Received 7 May 2016; Accepted 25 July 2016

Academic Editor: Ping Wang

Copyright © 2016 Xiuyu Chen et al. This is an open access article distributed under the Creative Commons Attribution License, which permits unrestricted use, distribution, and reproduction in any medium, provided the original work is properly cited.

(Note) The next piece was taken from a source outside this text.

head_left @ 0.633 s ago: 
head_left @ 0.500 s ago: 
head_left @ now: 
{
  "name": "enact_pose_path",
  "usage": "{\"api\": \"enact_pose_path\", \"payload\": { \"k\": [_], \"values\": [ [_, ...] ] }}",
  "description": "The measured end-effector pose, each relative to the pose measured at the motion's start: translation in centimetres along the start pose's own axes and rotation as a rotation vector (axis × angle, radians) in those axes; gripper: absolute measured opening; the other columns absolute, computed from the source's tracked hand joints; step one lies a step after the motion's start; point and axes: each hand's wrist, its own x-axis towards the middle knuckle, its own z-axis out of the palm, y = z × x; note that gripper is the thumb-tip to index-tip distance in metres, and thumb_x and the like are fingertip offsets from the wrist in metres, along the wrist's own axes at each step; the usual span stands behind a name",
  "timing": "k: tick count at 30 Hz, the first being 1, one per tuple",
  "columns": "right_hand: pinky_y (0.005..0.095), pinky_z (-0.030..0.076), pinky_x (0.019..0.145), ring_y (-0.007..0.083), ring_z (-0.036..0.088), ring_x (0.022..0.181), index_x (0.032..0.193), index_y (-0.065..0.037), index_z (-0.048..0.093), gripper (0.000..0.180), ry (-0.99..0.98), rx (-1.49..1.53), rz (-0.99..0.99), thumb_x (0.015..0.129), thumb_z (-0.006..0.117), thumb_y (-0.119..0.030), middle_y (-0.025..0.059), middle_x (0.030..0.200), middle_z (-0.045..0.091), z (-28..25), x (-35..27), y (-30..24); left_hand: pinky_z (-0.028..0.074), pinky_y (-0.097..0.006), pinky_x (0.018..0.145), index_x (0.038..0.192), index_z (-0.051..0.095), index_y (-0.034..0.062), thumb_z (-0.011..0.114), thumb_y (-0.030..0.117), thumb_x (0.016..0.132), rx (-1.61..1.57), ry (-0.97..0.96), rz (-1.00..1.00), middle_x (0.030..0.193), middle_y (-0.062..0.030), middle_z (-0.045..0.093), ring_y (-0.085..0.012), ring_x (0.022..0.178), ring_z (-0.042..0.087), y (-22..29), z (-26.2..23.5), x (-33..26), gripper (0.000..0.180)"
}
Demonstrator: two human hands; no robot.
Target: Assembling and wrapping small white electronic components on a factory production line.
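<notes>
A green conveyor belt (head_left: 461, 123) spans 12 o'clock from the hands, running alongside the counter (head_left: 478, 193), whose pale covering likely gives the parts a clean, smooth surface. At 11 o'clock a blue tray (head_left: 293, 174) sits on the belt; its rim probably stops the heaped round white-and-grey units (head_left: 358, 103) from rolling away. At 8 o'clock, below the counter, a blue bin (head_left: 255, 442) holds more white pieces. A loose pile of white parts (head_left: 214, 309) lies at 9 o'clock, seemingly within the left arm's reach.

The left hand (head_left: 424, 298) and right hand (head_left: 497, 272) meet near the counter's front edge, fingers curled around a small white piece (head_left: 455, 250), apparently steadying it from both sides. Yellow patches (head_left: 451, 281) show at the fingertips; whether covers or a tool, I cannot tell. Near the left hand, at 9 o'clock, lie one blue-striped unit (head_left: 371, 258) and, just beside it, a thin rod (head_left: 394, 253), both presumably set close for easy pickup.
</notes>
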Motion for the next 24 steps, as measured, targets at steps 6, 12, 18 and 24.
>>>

Purpose. To track the fate of micron-sized particles of iron oxide (MPIO) labeled mesenchymal stem cells (MSCs) in vivo in a rat myocardial infarction model using 7T magnetic resonance imaging (MRI) scanner. Materials and Methods. Male MSCs (2 × 106/50 μL) dual-labeled with MPIO and CM-DiI were injected into the infarct periphery 7 days after myocardial infarction (MI). The control group received cell-free media injection. The temporal stem cell location, signal intensity, and cardiac function were dynamically assessed using a 7T MRI at 24 h before transplantation (baseline), 3 days, 2 weeks, and 4 weeks after transplantation, respectively. Results. MR hypointensities caused by MPIOs were observed on T2-weighted images at all time points after MSCs injection. Cine-MRI showed that MSCs moderated progressive left ventricular remodeling. Double staining for iron and CD68 revealed that most of the iron-positive cells were CD68-positive macrophages. Real-time PCR for rat SRY gene showed the number of survival MSCs considerably decreased after transplantation. MSC-treated hearts had significantly increased capillary density in peri-infarct region and lower cardiomyocytes apoptosis and fibrosis formation. Conclusions. Iron particles are not a reliable marker for in vivo tracking the long-term fate of MSCs engraftment. Despite of poor cell retention, MSCs moderate left ventricular remodeling after MI.